Without the pictures, copy all of the data exactly.

++++++++

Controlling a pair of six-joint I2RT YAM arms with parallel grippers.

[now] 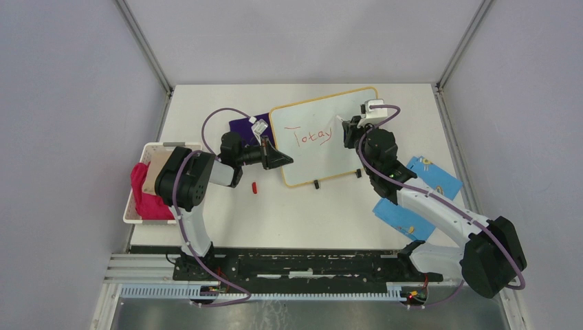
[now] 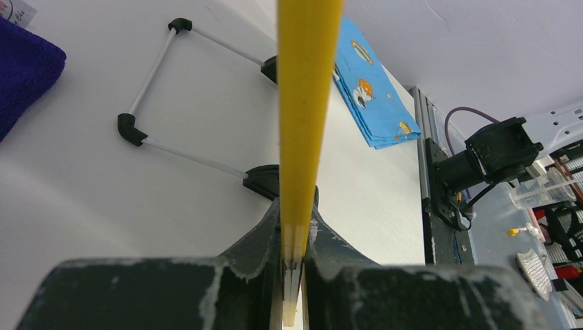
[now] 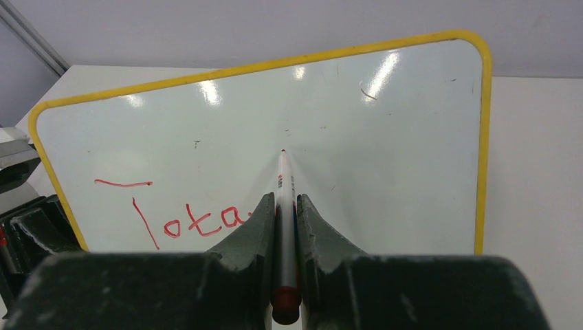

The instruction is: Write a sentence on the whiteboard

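right gripper [image 3: 280, 210]: jaws nearly together, clamped on one marker [image 3: 282, 182]; tip meets whiteboard [image 3: 399, 137] just right of writing.
left gripper [image 2: 294, 237]: pinched tight on board's yellow frame edge.
one whiteboard, propped tilted, mid-table [image 1: 289, 213].
sentence [image 1: 313, 135]: one red word, "totay", one line.
two black feet [image 1: 316, 183].
one red cap [image 1: 254, 187] on table near left gripper.
two blue sheets [image 1: 433, 175] at right side.

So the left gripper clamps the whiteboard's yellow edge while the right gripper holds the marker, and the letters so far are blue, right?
No: the letters are red, not blue, as the right wrist view shows. The rest holds: the left gripper is shut on the yellow edge of the whiteboard, and the right gripper holds the marker.
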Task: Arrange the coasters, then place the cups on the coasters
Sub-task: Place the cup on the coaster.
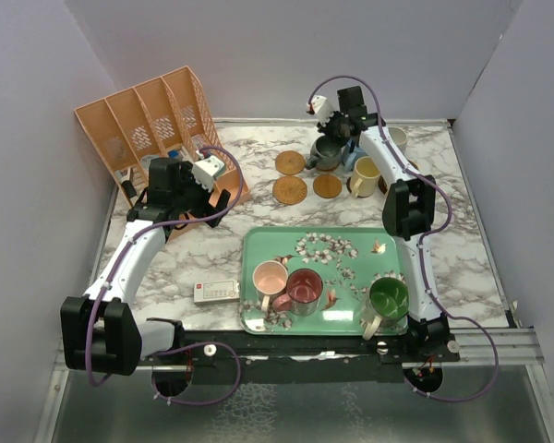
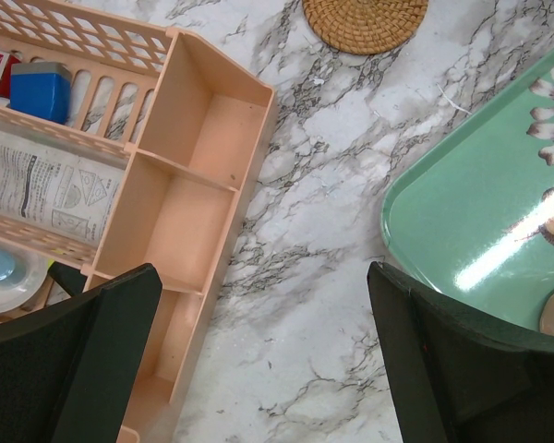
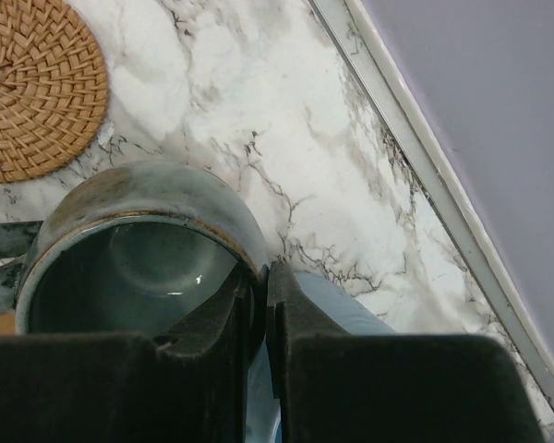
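**A:** Where is the grey mug (image 3: 138, 249)?

**B:** On the far side of the desk (image 1: 471, 258), about 1 o'clock from its middle in the top view. The right hand (image 3: 266, 286) is clamped on its rim, one finger inside and one outside, with the wall pinched between them.

**A:** Is it off the desk?

**B:** I can't tell. Three coasters (image 1: 290, 191) lie bare close by, the nearest at 6 and 9 o'clock of the mug.

**A:** How will it handle?

**B:** I judge it stiff glazed ceramic, weighty for its size and slick. It would likely chip if knocked. A pinch on one side of the rim lets it tilt or slide, so it calls for slow travel and a level set-down. The wall near the rim is the sound place to hold it.

**A:** And the other hand?

**B:** The left hand (image 2: 263, 314) is spread wide and holds nothing. It hangs over bare marble, with the rack (image 2: 194, 185) at its 9 o'clock and the tray (image 2: 462, 203) at 3.

**A:** Other cups?

**B:** The pink mug (image 1: 270, 277), red mug (image 1: 305, 288) and green mug (image 1: 388, 297) stand on the tray. A cream mug (image 1: 365, 173) sits at 4 o'clock of the grey one.
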Robot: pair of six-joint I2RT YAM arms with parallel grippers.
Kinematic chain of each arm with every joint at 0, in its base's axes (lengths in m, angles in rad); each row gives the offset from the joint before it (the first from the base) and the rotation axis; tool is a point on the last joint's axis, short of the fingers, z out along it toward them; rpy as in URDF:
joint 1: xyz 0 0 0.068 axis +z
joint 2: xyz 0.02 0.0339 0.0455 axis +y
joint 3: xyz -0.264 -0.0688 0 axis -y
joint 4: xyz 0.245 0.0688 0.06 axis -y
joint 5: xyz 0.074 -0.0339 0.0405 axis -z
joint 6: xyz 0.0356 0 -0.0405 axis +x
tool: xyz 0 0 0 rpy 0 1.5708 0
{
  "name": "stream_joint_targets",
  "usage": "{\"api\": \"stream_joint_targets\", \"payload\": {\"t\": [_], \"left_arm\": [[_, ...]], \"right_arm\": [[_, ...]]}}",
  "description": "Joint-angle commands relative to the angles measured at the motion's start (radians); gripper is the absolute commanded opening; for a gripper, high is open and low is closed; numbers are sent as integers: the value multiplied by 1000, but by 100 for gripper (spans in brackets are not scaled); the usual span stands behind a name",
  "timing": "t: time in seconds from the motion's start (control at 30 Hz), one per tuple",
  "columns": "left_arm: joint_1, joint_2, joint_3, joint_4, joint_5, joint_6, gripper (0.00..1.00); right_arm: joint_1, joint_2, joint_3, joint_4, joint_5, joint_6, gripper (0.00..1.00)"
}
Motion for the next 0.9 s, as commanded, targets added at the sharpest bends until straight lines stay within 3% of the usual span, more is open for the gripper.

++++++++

◆ TASK ANSWER:
Controlling a pair of six-joint I2RT YAM arms with parallel grippers.

[now] 
[now] 
[now] 

The instruction is: Write a sentence on the whiteboard

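right gripper [image 3: 280, 210]: jaws nearly together, clamped on one marker [image 3: 282, 182]; tip meets whiteboard [image 3: 399, 137] just right of writing.
left gripper [image 2: 294, 237]: pinched tight on board's yellow frame edge.
one whiteboard, propped tilted, mid-table [image 1: 289, 213].
sentence [image 1: 313, 135]: one red word, "totay", one line.
two black feet [image 1: 316, 183].
one red cap [image 1: 254, 187] on table near left gripper.
two blue sheets [image 1: 433, 175] at right side.

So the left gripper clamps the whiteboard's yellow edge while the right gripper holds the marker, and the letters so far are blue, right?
No: the letters are red, not blue, as the right wrist view shows. The rest holds: the left gripper is shut on the yellow edge of the whiteboard, and the right gripper holds the marker.
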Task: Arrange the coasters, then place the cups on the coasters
Sub-task: Place the cup on the coaster.
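**A:** Where is the grey mug (image 3: 138, 249)?

**B:** On the far side of the desk (image 1: 471, 258), about 1 o'clock from its middle in the top view. The right hand (image 3: 266, 286) is clamped on its rim, one finger inside and one outside, with the wall pinched between them.

**A:** Is it off the desk?

**B:** I can't tell. Three coasters (image 1: 290, 191) lie bare close by, the nearest at 6 and 9 o'clock of the mug.

**A:** How will it handle?

**B:** I judge it stiff glazed ceramic, weighty for its size and slick. It would likely chip if knocked. A pinch on one side of the rim lets it tilt or slide, so it calls for slow travel and a level set-down. The wall near the rim is the sound place to hold it.

**A:** And the other hand?

**B:** The left hand (image 2: 263, 314) is spread wide and holds nothing. It hangs over bare marble, with the rack (image 2: 194, 185) at its 9 o'clock and the tray (image 2: 462, 203) at 3.

**A:** Other cups?

**B:** The pink mug (image 1: 270, 277), red mug (image 1: 305, 288) and green mug (image 1: 388, 297) stand on the tray. A cream mug (image 1: 365, 173) sits at 4 o'clock of the grey one.
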Robot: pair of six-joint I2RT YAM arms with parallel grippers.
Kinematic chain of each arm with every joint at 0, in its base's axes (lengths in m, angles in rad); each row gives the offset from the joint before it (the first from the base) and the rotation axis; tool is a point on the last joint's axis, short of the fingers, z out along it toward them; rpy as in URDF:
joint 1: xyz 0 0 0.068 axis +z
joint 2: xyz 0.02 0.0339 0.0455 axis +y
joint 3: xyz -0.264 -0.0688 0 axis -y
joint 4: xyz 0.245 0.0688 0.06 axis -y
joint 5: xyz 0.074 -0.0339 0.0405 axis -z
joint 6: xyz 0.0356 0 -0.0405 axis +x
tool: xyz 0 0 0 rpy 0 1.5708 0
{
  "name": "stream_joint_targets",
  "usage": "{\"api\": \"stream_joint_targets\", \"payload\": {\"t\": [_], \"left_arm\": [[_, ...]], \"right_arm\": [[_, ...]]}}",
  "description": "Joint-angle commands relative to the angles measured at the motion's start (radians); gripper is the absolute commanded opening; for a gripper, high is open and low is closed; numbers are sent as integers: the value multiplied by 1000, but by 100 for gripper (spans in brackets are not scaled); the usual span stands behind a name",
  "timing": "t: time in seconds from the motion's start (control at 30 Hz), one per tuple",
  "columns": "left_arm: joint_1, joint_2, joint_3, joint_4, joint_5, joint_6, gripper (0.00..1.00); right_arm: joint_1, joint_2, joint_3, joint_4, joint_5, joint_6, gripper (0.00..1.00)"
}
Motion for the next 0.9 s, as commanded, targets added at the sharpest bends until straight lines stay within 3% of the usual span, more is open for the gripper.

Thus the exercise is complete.